- **Material shown**:

■ ■ ■ ■ ■

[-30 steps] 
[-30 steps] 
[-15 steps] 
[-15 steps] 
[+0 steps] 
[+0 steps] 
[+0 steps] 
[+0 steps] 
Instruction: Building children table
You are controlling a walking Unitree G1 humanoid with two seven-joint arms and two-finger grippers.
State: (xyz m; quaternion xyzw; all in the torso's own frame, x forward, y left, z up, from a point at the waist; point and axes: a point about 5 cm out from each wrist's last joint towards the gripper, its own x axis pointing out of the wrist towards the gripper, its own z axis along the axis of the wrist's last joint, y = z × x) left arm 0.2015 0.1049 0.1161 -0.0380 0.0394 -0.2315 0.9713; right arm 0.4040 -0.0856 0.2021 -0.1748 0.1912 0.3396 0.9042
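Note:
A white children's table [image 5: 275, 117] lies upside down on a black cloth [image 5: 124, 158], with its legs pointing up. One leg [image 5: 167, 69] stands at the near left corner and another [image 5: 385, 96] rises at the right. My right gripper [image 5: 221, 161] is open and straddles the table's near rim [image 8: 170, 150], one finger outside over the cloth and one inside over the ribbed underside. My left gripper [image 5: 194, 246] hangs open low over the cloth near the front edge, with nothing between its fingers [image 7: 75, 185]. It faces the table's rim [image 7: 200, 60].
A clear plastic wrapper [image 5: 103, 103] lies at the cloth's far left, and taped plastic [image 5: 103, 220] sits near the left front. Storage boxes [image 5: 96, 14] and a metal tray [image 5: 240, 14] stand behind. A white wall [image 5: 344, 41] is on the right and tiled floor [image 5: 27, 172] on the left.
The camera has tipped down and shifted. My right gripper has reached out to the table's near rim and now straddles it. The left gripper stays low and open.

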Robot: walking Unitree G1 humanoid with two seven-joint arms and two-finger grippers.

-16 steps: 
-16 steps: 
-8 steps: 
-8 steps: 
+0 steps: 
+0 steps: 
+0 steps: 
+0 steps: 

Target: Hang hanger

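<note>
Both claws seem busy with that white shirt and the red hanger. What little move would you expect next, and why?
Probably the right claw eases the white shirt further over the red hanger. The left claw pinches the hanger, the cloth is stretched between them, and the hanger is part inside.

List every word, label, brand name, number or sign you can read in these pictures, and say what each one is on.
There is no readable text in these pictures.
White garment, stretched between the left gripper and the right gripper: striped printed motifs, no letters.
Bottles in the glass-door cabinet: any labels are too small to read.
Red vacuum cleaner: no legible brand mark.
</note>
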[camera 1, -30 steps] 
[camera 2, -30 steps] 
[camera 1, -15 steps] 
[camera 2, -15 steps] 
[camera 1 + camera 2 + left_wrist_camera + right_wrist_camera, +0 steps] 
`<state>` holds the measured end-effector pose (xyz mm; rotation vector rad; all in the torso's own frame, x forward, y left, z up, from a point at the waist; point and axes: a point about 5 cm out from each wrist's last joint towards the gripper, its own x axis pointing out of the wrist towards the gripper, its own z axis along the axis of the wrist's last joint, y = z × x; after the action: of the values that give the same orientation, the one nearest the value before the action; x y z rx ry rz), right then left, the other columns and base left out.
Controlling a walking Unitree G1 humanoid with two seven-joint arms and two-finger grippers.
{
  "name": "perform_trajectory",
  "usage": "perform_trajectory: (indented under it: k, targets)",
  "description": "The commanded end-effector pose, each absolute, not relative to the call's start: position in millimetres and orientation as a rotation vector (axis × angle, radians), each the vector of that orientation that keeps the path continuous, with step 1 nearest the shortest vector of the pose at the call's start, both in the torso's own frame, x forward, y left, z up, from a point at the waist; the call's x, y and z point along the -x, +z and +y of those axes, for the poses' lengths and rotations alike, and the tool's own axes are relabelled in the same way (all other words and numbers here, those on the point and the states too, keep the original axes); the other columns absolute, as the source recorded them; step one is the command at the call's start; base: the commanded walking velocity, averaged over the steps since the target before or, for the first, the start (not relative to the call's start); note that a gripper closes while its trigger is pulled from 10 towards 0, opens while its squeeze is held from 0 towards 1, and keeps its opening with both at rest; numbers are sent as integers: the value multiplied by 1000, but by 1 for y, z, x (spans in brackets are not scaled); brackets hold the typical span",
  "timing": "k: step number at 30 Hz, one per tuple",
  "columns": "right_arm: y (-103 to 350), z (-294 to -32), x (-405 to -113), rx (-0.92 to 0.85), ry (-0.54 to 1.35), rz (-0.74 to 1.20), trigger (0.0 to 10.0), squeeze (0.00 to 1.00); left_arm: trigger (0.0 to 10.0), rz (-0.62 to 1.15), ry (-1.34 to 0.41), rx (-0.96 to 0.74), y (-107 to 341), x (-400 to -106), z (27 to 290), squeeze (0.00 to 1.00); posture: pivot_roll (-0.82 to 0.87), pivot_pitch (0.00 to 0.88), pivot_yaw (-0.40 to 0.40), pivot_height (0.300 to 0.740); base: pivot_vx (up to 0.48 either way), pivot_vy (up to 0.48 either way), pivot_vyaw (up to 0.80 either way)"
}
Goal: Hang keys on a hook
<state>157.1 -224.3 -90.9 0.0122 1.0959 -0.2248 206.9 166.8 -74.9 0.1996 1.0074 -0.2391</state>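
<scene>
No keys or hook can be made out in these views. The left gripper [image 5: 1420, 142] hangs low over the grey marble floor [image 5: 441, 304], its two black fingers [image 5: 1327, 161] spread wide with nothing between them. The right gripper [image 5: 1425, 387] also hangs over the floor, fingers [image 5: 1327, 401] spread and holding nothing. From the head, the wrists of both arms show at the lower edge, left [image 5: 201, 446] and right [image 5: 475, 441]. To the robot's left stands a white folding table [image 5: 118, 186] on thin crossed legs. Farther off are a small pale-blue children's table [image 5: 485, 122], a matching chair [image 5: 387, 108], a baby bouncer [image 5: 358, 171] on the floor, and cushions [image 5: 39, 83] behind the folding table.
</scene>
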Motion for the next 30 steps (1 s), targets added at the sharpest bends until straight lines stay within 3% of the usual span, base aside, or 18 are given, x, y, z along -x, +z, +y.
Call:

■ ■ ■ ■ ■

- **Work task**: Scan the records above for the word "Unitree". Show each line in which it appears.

- **Task result**:
You are controlling a walking Unitree G1 humanoid with two seven-joint arms and two-finger grippers.
Robot: walking Unitree G1 humanoid with two seven-joint arms and two-finger grippers.
Controlling a walking Unitree G1 humanoid with two seven-joint arms and two-finger grippers.

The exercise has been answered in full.